▶ EXERCISE REQUIREMENTS: Copy out the entire listing word for word.

▶ DATASET EXTRACT:
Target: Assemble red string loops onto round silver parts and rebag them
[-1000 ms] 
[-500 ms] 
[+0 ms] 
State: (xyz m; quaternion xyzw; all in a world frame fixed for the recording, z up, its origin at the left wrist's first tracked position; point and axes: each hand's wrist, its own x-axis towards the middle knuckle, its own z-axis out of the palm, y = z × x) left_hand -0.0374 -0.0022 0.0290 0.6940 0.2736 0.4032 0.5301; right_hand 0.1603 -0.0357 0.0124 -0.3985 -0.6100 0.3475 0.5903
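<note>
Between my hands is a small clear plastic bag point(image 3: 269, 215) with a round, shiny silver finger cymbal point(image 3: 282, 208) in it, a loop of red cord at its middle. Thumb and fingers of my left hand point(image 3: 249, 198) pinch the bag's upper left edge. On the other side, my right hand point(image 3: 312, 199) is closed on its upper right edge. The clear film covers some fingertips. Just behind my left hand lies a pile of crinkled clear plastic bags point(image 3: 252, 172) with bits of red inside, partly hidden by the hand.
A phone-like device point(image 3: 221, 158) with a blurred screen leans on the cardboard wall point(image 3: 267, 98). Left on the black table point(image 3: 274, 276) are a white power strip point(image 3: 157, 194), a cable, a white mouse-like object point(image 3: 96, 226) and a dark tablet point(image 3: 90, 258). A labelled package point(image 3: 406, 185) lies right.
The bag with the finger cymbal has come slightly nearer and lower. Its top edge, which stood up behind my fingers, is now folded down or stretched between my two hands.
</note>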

▶ ANSWER TO THIS TASK:
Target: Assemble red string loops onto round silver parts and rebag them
[-1000 ms] 
[-500 ms] 
[+0 ms] 
State: (xyz m; quaternion xyzw; all in a world frame fixed for the recording, z up, its origin at the left wrist's first tracked position; point and axes: each hand's wrist, its own x-axis towards the middle knuckle, its own z-axis out of the palm, y = z × x) left_hand -0.0374 -0.0022 0.0290 0.6940 0.2736 0.4032 0.5301; right_hand 0.1603 -0.0357 0.0124 -0.3985 -0.6100 0.3475 0.5903
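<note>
Between my hands is a small clear plastic bag point(image 3: 269, 215) with a round, shiny silver finger cymbal point(image 3: 282, 208) in it, a loop of red cord at its middle. Thumb and fingers of my left hand point(image 3: 249, 198) pinch the bag's upper left edge. On the other side, my right hand point(image 3: 312, 199) is closed on its upper right edge. The clear film covers some fingertips. Just behind my left hand lies a pile of crinkled clear plastic bags point(image 3: 252, 172) with bits of red inside, partly hidden by the hand.
A phone-like device point(image 3: 221, 158) with a blurred screen leans on the cardboard wall point(image 3: 267, 98). Left on the black table point(image 3: 274, 276) are a white power strip point(image 3: 157, 194), a cable, a white mouse-like object point(image 3: 96, 226) and a dark tablet point(image 3: 90, 258). A labelled package point(image 3: 406, 185) lies right.
The bag with the finger cymbal has come slightly nearer and lower. Its top edge, which stood up behind my fingers, is now folded down or stretched between my two hands.
</note>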

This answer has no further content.